The flooding has killed a lot of the buffel grass in paddocks across the region, which is going to increase input costs for the current season.
GoGo Station manager Chris Towne said since the water has gone down, there was definitely a "bad smell around the place," with all the mud and dirt grasses.
"It's definitely a different look around here, with all the buffel grass died off from the mud on it," Mr Towne said.
"Some of the other grasses, they'll be alright, but we won't know for another couple of weeks how the pasture is going to respond."
Mr Towne was hoping for more rain next week, which could wash off some of the mud and help save the grass.
It's going to be a different season this year for Mr Towne, who has a large amount of neighbouring cattle on his property with no way to return them.
"Because the main bridge between us and Fitzroy is all washed away, we can't get to the western side to some of the neighbours - so we will probably just stockpile the cattle here and when there is an opening to take them across we will take them across," Mr Towne said.
As with a lot of pastoral stations, Mr Towne is desperately looking for a pair of extra hands to repair fencing and help with various clean-up jobs.
This is especially true at Kalyeeda Station, where there is only Ms Camp, her husband Lach and baby Jack.
This has made it difficult for them to assess damage and clean up, as Mr Camp can't do it on his own and Ms Camp has to look after their son.
Pastoralists at stations along the Fitzroy River are assessing damage this week having had homesteads and sheds flooded, after the river peaked at 15.81 metres on Thursday morning in an unprecedented weather event for the region.
Associated damage costs from the flood - on top of livestock and houses - will also need to be assessed, Kimberley Pilbara Cattlemen's Association business development officer Lauren Bell said.
"It's not just the houses, but the plant and equipment that you typically have in the workshops and stuff around the houses," Ms Bell said.
"Then they've also suffered stock losses, the number of that is still to be determined."
Ms Camp has seen fencing, bores and solar panels floating down the river.
Being at the beginning of the wet season, which typically doesn't finish until April, there is the potential for many more rainfall events in the coming months.

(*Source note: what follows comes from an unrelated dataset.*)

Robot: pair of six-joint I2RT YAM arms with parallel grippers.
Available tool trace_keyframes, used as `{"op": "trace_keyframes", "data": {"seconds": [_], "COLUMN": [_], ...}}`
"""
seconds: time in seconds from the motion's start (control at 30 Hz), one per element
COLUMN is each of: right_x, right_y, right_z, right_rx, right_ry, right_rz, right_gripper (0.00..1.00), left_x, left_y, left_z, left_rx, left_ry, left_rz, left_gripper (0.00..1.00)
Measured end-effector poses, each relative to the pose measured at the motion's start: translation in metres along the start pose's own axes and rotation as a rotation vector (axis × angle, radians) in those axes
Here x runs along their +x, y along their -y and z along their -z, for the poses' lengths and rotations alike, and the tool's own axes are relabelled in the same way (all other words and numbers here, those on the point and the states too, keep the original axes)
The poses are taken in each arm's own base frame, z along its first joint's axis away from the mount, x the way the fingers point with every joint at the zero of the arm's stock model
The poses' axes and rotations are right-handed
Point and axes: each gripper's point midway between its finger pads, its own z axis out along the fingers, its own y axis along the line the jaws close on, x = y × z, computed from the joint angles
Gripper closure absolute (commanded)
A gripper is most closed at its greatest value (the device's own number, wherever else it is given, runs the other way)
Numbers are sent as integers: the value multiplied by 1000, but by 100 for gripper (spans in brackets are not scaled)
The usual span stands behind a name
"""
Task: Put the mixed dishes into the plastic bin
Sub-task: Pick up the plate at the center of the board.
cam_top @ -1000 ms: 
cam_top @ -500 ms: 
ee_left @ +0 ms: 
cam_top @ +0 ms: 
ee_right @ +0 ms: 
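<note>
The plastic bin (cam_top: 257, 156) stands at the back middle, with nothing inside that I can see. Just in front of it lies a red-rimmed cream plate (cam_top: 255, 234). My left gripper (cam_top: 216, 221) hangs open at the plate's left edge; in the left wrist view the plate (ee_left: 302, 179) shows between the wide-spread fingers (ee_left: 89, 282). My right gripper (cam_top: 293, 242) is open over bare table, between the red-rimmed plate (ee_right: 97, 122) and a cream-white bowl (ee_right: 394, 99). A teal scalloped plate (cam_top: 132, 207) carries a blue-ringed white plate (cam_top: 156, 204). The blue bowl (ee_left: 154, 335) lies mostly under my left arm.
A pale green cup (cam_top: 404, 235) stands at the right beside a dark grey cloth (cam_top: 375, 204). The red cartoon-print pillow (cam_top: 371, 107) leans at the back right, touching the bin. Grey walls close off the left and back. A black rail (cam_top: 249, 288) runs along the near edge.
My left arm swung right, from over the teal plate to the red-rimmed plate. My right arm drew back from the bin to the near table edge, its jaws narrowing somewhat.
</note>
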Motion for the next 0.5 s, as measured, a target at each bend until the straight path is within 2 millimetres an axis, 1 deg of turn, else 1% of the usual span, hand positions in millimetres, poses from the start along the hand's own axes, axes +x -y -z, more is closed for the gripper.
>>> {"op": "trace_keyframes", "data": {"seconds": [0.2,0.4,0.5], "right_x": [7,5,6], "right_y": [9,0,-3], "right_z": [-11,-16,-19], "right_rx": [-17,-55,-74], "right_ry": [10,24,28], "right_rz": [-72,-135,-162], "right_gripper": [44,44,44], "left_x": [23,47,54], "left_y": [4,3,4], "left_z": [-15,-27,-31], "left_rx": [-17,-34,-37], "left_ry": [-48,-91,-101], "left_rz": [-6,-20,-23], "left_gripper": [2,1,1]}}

With the bridge at the Fitzroy River cut off and damaged, there is concern too about how those remaining on pastoral stations will be able to replenish their own food supplies.
Blina Station manager Jamie Morrison has lived in the Fitzroy Crossing area for the past 30 years, and says he has never seen anything like ex-tropical cyclone Ellie.
"We've never had a live system set on us for this long, dropping this much, this one just sort of sat on top of us for five days," Mr Morrison said.
"We're all good, but I think there are others that have water through their homestead and are in a bit of trouble - we just hope they're all OK."
At other stations along the river, there have been reports of cattle, especially newborn calves, struggling from hypothermia, according to Bunuba Dawangarri Aboriginal Corporation spokeswoman Andrea Myers.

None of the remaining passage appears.